Rutgers University–Camden Chancellor Antonio D. Tillis is pleased to announce that noted scholar, author and law professor Sheryll Cashin will deliver the inaugural Rutgers University Camden Chancellor’s Lecture on Racial Reckoning and Civility at 4 p.m. Monday, April 11.
An expert on race, class and activism, Cashin’s lecture will draw on the messages in her newest book, White Space, Black Hood: Opportunity Hoarding and Segregation in the Age of Inequality. The lecture, which will take place in the Multi-Purpose Room in the Campus Center, 326 Penn St., is free and open to the public, but registration is required.
“Sheryll Cashin is one of America’s most insightful voices on race, class and society,” Chancellor Tillis said. “Her nuanced, intellectually rigorous scholarship is a force for good in the fight to understand the complexities surrounding racial division and inequality. Her scholarly dedication to improving human values is in perfect harmony with the goals of the Chancellor’s Lecture on Racial Reckoning and Civility. I am thrilled she will be the first scholar to deliver this annual lecture.”
A child of the civil rights movement, Cashin was born in Huntsville, Alabama, to politically active parents. Her father, a successful dentist, was the first Black candidate for governor of Alabama since Reconstruction, and her mother was involved in sit-in protests. Cashin saw firsthand the misfortunes that could befall African Americans who decided to speak out against the racism they encountered in their lives.
Despite those hardships, Cashin was not deterred from pursuing a life of activism and scholarship. She holds degrees from Vanderbilt University, Oxford University (where she was a Marshall Scholar) and Harvard Law School. Currently, she is the Carmack Waterhouse Professor of Law, Civil Rights and Social Justice, at the Georgetown University Law Center.
Cashin has honed her expertise both inside and outside the classroom.
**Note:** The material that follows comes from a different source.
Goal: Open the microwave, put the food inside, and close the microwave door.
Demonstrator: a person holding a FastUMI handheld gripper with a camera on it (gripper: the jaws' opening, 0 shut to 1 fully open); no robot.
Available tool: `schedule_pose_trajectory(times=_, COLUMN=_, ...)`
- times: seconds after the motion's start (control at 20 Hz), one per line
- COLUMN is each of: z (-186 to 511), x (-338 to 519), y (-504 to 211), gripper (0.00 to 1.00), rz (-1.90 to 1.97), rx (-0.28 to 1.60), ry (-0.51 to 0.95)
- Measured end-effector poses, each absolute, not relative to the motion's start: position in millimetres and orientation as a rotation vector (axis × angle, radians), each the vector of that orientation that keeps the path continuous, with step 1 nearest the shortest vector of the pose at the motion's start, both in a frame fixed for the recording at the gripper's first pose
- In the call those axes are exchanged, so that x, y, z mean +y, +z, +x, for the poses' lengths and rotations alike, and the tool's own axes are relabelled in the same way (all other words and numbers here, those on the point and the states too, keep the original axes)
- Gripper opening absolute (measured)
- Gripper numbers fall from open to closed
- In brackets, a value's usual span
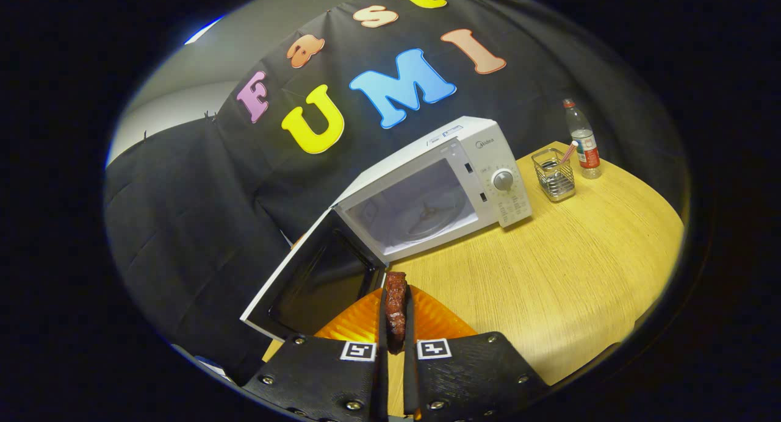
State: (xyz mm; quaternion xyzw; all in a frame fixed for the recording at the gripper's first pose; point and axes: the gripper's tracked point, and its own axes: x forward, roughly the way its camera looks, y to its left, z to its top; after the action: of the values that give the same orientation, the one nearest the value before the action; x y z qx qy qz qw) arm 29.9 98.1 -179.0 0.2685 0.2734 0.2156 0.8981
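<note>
Fingers [395, 324] nearly closed, pinching a dark strip of food [395, 309] between them, above an orange plate [361, 325] on the surface [549, 263]. Beyond, microwave [427, 190] with door [311, 275] wide open.

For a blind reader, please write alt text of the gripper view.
The gripper jaws are shut on a dark piece of food above an orange plate. Ahead, the white microwave stands with its door open on a wooden table.
</note>
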Motion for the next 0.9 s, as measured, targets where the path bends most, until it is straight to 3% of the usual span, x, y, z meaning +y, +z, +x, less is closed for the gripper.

She clerked for U.S. Supreme Court Justice Thurgood Marshall, and served as an urban and economic policy adviser to President Bill Clinton’s administration.
A frequent commentator for NPR, PBS, Sirius XM and other outlets who has contributed to the New York Times, Cashin brings decades of scholarship and hands-on experience to the podium for the Chancellor’s Lecture on Racial Reckoning and Civility.
Her books—which in addition to White Space, Black Hood include the acclaimed Place, Not Race: A New Vision of Opportunity in America and Loving: Interracial Intimacy in America and the Threat to White Supremacy—have been nominated for the NAACP Image Award for Nonfiction, the Hurston/Wright Legacy Award for Nonfiction, and selected for an Editors’ Choice in the New York Times Book Review.
Drawing on nearly two decades of research in cities including Baltimore, St. Louis, Chicago, New York, and Cleveland, White Space, Black Hood traces the processes of this nation’s caste system as it relates to practices in housing, policing, schools and transportation. In the book published in fall 2021, she exposes the ways in which American policy decisions have constructed a “residential caste system” resulting in the entrapment of poor Black people in high-poverty neighborhoods while excessive resources are funneled to affluent environs in the same cities. Cashin contends that geography is now central to American caste, and details how policy decisions made in the early twentieth century to intentionally construct “ghettos” manifest in inequality and opportunity hoarding today. Connecting history with the present, Cashin underscores the urgency of reimaging new humane systems that stop investing in segregation and promote repair and equity in historically defunded neighborhoods.
The new Chancellor’s Lecture Series on Global Racial Reckoning and Civility is one of 15 strategic initiatives championed by Chancellor Tillis. The series strives to provide timely and ongoing conversation with scholars and activists on trending topics, domestic and global, that challenge and amplify our understanding of global civility and humaneness. Topics will include conversations on racism, discrimination, classism, xenophobia, sexism, homophobia, transphobia and others that challenge our vision of a beloved community at home and abroad. Invited guests will engage multiple communities on campus and will give a public lecture for the campus community and the greater Camden community.